[TASK ITEM]: Look through the data below, and copy each line that carries the word "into".

[ENTRIES PROVIDED]:
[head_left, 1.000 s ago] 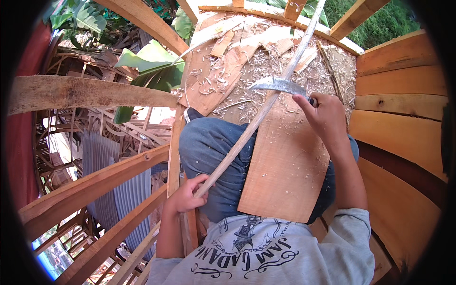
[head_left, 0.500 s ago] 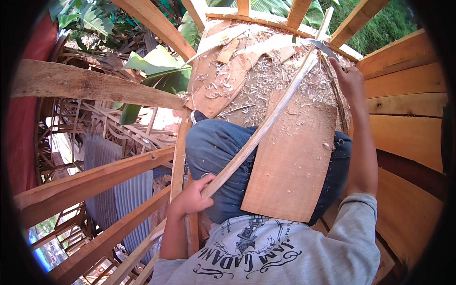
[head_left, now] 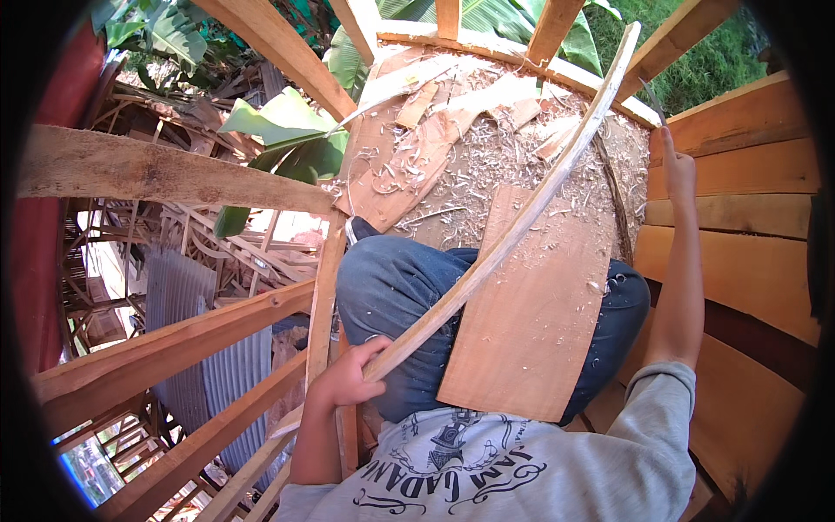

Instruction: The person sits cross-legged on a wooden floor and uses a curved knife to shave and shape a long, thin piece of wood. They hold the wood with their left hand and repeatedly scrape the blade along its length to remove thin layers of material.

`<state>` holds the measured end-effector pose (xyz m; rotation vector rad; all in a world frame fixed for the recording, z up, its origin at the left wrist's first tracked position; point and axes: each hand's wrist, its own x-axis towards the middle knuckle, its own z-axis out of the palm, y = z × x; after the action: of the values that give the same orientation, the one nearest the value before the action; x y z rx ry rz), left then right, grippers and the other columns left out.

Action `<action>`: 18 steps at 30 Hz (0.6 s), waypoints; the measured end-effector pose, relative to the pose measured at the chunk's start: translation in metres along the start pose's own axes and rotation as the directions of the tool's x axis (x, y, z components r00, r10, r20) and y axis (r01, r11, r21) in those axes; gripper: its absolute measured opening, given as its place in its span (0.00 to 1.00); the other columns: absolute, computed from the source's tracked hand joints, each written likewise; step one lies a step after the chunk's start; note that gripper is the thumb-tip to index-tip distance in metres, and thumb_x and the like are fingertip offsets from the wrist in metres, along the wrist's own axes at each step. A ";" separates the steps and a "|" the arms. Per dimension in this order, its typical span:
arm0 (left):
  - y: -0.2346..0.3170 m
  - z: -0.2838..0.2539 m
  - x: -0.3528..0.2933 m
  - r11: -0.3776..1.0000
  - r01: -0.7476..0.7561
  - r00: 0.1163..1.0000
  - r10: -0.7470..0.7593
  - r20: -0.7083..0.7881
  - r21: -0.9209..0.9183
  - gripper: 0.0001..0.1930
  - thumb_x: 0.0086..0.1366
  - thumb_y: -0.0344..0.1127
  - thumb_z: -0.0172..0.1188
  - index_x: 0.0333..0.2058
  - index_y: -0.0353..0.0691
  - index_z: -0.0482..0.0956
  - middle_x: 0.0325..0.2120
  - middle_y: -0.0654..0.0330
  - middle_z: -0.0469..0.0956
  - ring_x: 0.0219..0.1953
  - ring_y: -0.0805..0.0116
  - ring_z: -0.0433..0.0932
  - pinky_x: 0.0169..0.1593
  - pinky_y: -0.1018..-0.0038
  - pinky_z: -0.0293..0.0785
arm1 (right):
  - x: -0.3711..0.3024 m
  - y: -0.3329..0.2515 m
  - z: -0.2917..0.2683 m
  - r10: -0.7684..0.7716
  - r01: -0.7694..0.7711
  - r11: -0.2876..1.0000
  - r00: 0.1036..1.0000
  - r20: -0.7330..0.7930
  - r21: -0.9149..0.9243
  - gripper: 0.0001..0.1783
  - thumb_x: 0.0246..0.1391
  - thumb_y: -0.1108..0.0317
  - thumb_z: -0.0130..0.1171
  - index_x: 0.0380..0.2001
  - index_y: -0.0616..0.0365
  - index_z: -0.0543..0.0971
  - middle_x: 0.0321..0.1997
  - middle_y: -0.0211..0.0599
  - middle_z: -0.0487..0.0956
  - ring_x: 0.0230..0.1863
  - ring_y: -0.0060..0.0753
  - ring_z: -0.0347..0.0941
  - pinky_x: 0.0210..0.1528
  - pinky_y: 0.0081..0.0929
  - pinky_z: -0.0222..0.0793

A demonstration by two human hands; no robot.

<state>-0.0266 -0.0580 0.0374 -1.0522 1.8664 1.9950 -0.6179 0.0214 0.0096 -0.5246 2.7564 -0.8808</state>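
Note:
My left hand is wrapped round a long, pale, peeled wooden pole, near its lower part. From there the pole slants up across my left thigh and over the flat board in my lap, its far tip raised near the far rail. My right hand grips a knife out to the right; its thin blade points up and is apart from the pole. The fingers hide most of the knife's handle. The brown wooden board lies across my crossed legs, with a few shavings on it.
Curled wood shavings cover the floor ahead, with flat wood offcuts among them. A dark, thin strip lies right of the board. Plank walling stands close on my right; open wooden rails run along the left.
My right hand has moved right with the knife, so the blade has left the pole. The pole's far end has swung to the right; my left hand keeps its grip.

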 end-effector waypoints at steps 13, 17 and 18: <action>0.011 0.032 0.000 0.940 0.048 0.952 0.058 -0.300 0.337 0.24 0.37 0.30 0.59 0.39 0.36 0.72 0.25 0.52 0.73 0.28 0.55 0.75 0.35 0.70 0.71 | -0.251 -0.045 0.025 -0.418 0.454 0.890 0.852 0.315 -0.046 0.35 0.42 0.35 0.61 0.12 0.62 0.74 0.08 0.43 0.69 0.13 0.45 0.69 0.17 0.35 0.61; 0.009 0.048 0.000 0.912 0.046 0.904 0.136 -0.406 0.407 0.24 0.37 0.32 0.60 0.39 0.39 0.72 0.24 0.47 0.76 0.29 0.45 0.78 0.33 0.65 0.73 | -0.241 -0.045 0.024 -0.370 0.453 0.850 0.877 0.308 -0.270 0.38 0.38 0.29 0.59 0.10 0.59 0.74 0.08 0.41 0.69 0.12 0.43 0.69 0.17 0.34 0.62; 0.008 0.051 0.000 0.908 0.052 0.889 0.147 -0.433 0.415 0.24 0.37 0.32 0.60 0.39 0.39 0.72 0.24 0.47 0.76 0.29 0.45 0.78 0.32 0.65 0.74 | -0.238 -0.044 0.027 -0.390 0.467 0.839 0.874 0.290 -0.279 0.38 0.38 0.29 0.60 0.10 0.59 0.73 0.08 0.41 0.69 0.12 0.43 0.69 0.17 0.34 0.62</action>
<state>-0.0490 -0.0118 0.0406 -1.4312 2.4288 1.3308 -0.3801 0.0670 0.0334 -1.2686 2.6241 -0.3699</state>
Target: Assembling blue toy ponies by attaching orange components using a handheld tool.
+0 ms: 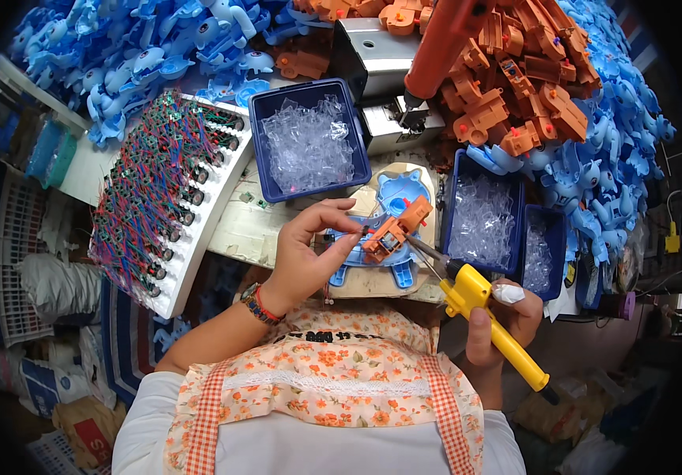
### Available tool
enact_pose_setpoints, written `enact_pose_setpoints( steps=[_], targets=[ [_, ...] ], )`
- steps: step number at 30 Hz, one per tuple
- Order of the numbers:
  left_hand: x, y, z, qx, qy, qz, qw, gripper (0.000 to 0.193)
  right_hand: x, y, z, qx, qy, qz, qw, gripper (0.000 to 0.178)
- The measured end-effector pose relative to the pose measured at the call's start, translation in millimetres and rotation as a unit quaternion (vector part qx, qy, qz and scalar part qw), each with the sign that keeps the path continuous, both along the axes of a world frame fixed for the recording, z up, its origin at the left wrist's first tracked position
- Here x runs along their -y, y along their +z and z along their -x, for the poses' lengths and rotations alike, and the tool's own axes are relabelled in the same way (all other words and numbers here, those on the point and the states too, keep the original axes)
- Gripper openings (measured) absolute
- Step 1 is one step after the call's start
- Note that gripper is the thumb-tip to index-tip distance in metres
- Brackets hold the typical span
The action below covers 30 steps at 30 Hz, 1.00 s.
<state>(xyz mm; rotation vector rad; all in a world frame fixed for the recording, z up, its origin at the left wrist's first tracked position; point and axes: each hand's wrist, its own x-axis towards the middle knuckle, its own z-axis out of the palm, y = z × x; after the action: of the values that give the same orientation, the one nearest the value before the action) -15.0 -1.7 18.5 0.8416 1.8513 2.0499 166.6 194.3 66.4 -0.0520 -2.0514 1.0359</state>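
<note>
while the right hand point(507, 321) grasps the yellow iron point(471, 293), its tip at the orange part point(393, 232) over the blue shell point(401, 273), the left hand point(309, 239) holds thumb and forefinger close together beside that part. what they pinch, i cannot tell.

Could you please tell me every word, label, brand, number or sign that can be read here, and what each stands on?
I won't copy wording, but these places bear print:
Apron: dark lettering, partly lost in folds.
Brown bag: a pale mark on a red patch.
Blue-and-white sack: print too blurred to read.
I can make out no text on the yellow tool or orange toy.
</note>
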Motion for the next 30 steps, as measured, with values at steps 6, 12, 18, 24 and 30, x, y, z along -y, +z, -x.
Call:
enact_pose_setpoints(
  steps=[6,12,18,24,30],
  targets=[
    [13.4,13.5,7.0,0.050,-0.081,-0.070,0.993,0.025,-0.3,0.3,-1.7,-0.026,-0.004,0.054,0.998,0.041],
    [20.3,32.3,6.7,0.184,-0.104,-0.090,0.973,0.026,-2.5,1.8,-4.4,-0.025,-0.013,0.067,0.997,0.040],
    [25.4,45.8,5.5,0.098,-0.130,0.032,0.986,0.021,-1.6,3.9,-8.7,-0.023,-0.040,0.065,0.997,0.038],
    [21.1,50.4,-1.8,-0.158,-0.101,0.122,0.975,0.014,-2.8,4.8,-14.7,-0.024,-0.056,0.050,0.997,0.039],
    [11.5,46.7,-14.4,-0.300,-0.023,0.212,0.930,0.009,-0.7,-2.2,-19.8,-0.027,-0.045,0.052,0.997,0.039]
  ],
)
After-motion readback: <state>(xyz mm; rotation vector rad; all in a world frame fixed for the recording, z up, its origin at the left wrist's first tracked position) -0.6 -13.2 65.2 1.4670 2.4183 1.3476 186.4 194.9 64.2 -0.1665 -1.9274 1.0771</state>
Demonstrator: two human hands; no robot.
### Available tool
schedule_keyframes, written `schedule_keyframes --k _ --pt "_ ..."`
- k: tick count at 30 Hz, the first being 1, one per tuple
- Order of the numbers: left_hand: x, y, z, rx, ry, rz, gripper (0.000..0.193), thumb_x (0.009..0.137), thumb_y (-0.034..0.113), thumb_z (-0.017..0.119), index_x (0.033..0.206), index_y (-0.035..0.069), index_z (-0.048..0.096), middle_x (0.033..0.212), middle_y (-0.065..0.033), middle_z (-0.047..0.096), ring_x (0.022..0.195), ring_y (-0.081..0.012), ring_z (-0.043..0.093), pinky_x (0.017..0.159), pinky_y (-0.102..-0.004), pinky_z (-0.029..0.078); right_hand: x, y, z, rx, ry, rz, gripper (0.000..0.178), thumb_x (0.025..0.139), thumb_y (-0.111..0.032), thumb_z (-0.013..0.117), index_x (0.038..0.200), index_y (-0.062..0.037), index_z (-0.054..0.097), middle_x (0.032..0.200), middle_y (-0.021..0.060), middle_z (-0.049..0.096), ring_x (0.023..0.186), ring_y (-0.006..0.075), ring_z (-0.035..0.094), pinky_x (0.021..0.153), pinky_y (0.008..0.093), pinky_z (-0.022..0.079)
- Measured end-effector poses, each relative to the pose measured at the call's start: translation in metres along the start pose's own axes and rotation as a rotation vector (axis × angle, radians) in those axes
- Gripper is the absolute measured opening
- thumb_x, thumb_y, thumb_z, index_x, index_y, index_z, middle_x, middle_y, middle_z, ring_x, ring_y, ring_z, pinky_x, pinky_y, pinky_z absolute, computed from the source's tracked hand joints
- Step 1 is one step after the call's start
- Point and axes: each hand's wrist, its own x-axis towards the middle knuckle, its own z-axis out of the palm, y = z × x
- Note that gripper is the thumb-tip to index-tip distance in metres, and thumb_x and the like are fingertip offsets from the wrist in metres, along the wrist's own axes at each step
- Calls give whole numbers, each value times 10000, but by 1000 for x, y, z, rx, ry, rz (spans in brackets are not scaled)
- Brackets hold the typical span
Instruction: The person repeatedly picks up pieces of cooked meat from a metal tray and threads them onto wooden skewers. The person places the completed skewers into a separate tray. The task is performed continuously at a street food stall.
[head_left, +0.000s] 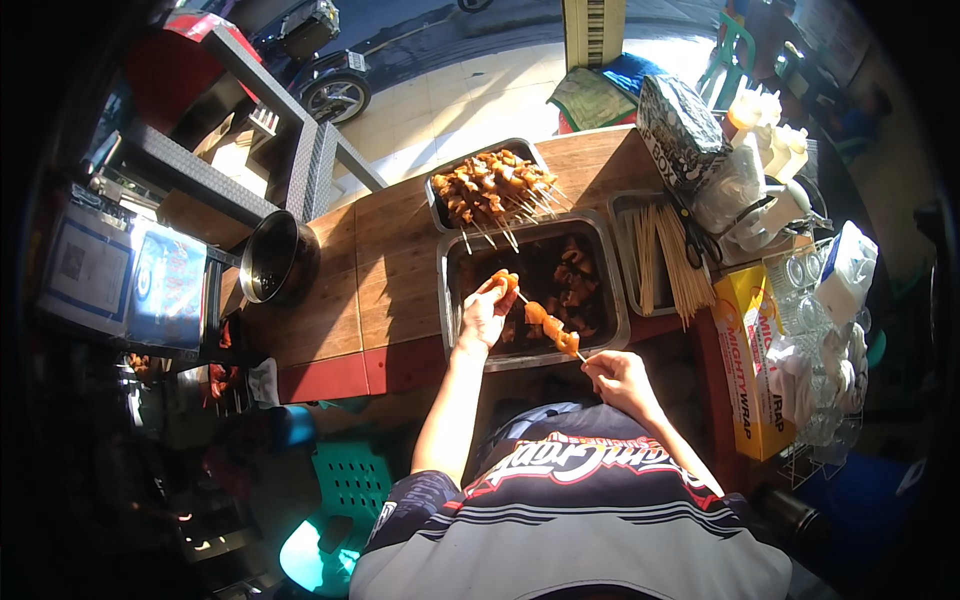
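Observation:
My right hand [618, 380] is closed on the blunt end of a wooden skewer threaded with orange, marinated meat pieces [553, 328]. At the skewer's other end, my left hand [486, 312] pinches a meat piece [507, 281] against the stick. Both hands are over the near side of a metal tray [613, 262] that holds dark marinade and loose meat [574, 272]. Behind it, a smaller metal tray [436, 207] bears a pile of filled meat skewers [490, 185]. To the right, bare bamboo skewers [668, 255] lie in and across a narrow metal tray [622, 205].
Black-handled scissors [695, 232] lie by the bare skewers. A yellow box [750, 370], a wire rack with glasses [815, 330] and squeeze bottles [765, 125] crowd the right. A dark pot [277, 258] stands at the wooden table's [320, 325] left end. A green chair [350, 475] is below.

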Motion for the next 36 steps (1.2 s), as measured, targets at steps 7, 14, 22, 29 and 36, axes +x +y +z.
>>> schedule_keyframes --k 7,14,22,29,36 --pt "0 2 -2 57 -47 -19 198 947 52 563 1124 -13 625 1117 -147 664 1047 -229 634 943 -323 539 2 -1 -3 2 -13 -43 109 866 -92 670 867 13 698 590 38 601 516 73 549 483 251 427" --pt "-2 4 -3 129 -115 -131 239 934 107 621 1140 -16 626 1070 -131 675 1012 -219 645 899 -319 538 1 0 -4 -10 -4 -55 113 864 -95 673 839 14 694 577 34 597 508 72 547 477 252 424" --pt "-21 0 22 212 -233 -181 278 932 156 645 1133 -36 627 1037 -136 678 963 -236 664 895 -359 538 10 2 2 7 -7 -113 107 904 -98 643 906 1 684 579 7 573 441 46 492 399 216 368" --pt "-23 0 28 262 -208 -123 311 966 180 599 1198 -27 601 1088 -131 671 997 -230 652 893 -342 526 10 1 3 139 -10 11 113 908 -102 638 924 -3 688 589 11 585 462 53 518 426 222 396" --pt "-15 4 -20 1768 -121 484 417 665 94 797 1067 148 698 962 -126 617 995 -318 587 893 -408 495 13 9 -4 212 17 51 125 922 -111 633 930 5 681 588 14 573 418 54 488 383 221 372"
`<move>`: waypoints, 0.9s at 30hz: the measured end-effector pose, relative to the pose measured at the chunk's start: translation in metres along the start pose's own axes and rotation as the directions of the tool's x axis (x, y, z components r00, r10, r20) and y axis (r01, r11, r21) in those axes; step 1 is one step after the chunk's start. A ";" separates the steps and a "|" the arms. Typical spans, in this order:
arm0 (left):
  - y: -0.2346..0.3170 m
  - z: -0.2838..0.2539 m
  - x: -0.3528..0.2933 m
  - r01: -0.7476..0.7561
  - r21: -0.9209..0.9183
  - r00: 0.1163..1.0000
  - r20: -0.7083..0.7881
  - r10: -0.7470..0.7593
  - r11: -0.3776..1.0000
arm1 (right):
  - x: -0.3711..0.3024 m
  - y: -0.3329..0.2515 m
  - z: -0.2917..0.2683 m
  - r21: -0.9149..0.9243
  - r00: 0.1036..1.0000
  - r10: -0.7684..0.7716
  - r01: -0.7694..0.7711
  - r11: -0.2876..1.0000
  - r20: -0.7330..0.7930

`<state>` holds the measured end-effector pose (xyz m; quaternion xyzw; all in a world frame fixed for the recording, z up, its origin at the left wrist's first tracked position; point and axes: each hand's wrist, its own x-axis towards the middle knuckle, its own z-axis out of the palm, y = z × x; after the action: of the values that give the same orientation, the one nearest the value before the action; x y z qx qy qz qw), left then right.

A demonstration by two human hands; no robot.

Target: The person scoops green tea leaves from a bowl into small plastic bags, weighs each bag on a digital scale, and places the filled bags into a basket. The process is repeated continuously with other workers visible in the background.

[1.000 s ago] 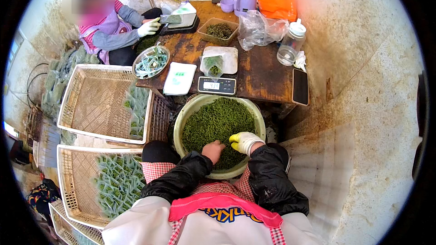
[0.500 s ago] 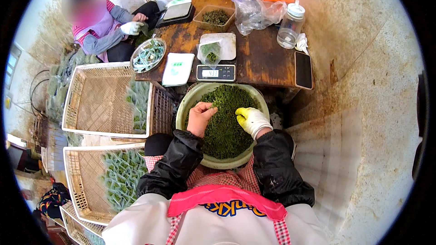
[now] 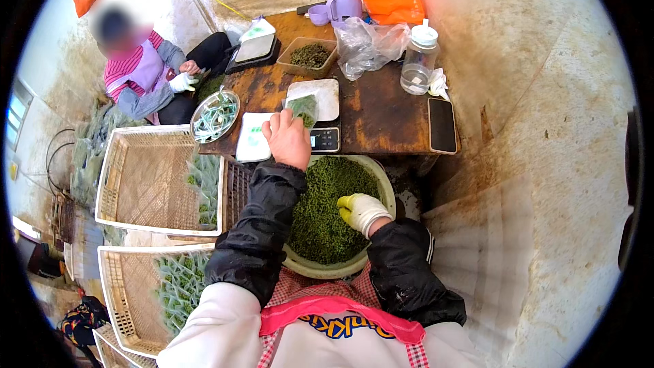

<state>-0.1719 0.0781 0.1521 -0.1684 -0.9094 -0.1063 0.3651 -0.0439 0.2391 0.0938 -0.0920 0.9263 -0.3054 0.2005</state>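
Note:
My bare left hand (image 3: 287,142) reaches over the table's front edge, its bent fingers against the near left side of a small clear bag (image 3: 306,105) of green bits. That bag lies on a digital scale (image 3: 328,95), whose display is partly covered by the hand. The fingertips are too hidden to show what they hold. My right hand (image 3: 362,211), in a white glove with yellow fingertips, hangs low over the small green buds (image 3: 327,194) in a round pale basin (image 3: 388,197). Its fingers are curled together, and whatever lies in them is out of sight.
On the wooden table (image 3: 381,119) are a phone (image 3: 442,125), a water bottle (image 3: 419,61), a plastic tub (image 3: 308,56) and a plate of ties (image 3: 216,117). Crates (image 3: 109,177) with filled bags stand at left. Another person (image 3: 146,78) sits beyond them.
My left hand has moved from above the basin forward to the bag on the scale. The right hand stays over the basin. The whole view has shifted, with the table lower in the picture.

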 end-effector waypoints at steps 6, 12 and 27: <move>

[ANSWER SPACE]:
Instruction: The person repeatedly picks up pieces of cooked meat from a metal tray and threads them onto wooden skewers. The person places the completed skewers into a separate tray. The task is performed continuously at a street food stall.
Target: The person scoops green tea leaves from a bowl into small plastic bags, weighs each bag on a digital scale, and places the filled bags into a basket. The process is repeated continuously with other workers visible in the background.

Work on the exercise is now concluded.